While Black entertainers were allowed on the shows, I think it's important to keep in mind that during this time, what were considered acceptable roles on TV for African Americans were relegated to singers, musicians, or comedians. So even though the shows featured some of the great performers of rock and roll and rhythm and blues they still fit the stereotype of what White audiences would feel were acceptable roles for African Americans. We see this even today, with entertainers and athletes.
In terms of gender, the teen dance shows were fueled by advertising, and product placement was rampant. All of the products were geared towards inculcating a teen culture that prized heterosexual dating and emphasized physical attractiveness. And the shows also tried to reinforce traditional ideas about gender in, for example, the beauty contests and sponsored fashion shows. But race and gender were definitely interconnected and there was a distorted view, I think, of race during this time, which turned up on the shows. Behind the clothing restrictions for the girls, behind the segregation of the dancers, was a deep fear of White girls associating with Black boys. And for the girls, there was always some danger involved in their rebellion, because here they were watching, enjoying, and expressing emotions for Black dancers, Black men, Black entertainers. That could be very threatening. There was a fear they'd be crossing the color line, and that would spell their moral downfall.
Besides the activism that emerged against the segregation policies, were there any positives that arose from the creation of these shows?
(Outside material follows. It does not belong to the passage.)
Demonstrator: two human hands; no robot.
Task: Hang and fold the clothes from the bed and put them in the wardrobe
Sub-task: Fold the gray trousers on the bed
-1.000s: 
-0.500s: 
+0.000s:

Despite the segregation, I contend there was a cross-racial association, that both Black and White teenagers found spaces to copy from one another and access each other's cultures. So even when those African-American kids are dancing during the commercial breaks, they're dancing with the White kids, and White and Black kids are copying each other, and looking to each other to learn the latest dances. The local teen shows as opposed to the national shows had a little bit more leeway. Sometimes, the cameras would, in fact, pan over the studio audience that contained African American dancers. They'd never dare to do that on a national show, but they could do it locally in cities where there was a large Black population. And even on the “special guest” days, as abhorrent as that practice was, the White kids were watching the Black dancers’ moves over the airways. So that's where I think there was a kind of intermixing; there was some overlap and association between cultures and cultural styles. And all of the kids, both African American and White teenagers, were ultimately driven by their desire to dance and their expressive capabilities. They wanted to dance to rock and roll, they loved the music, and they wanted to show what they could accomplish and how talented they were. We can't underestimate that.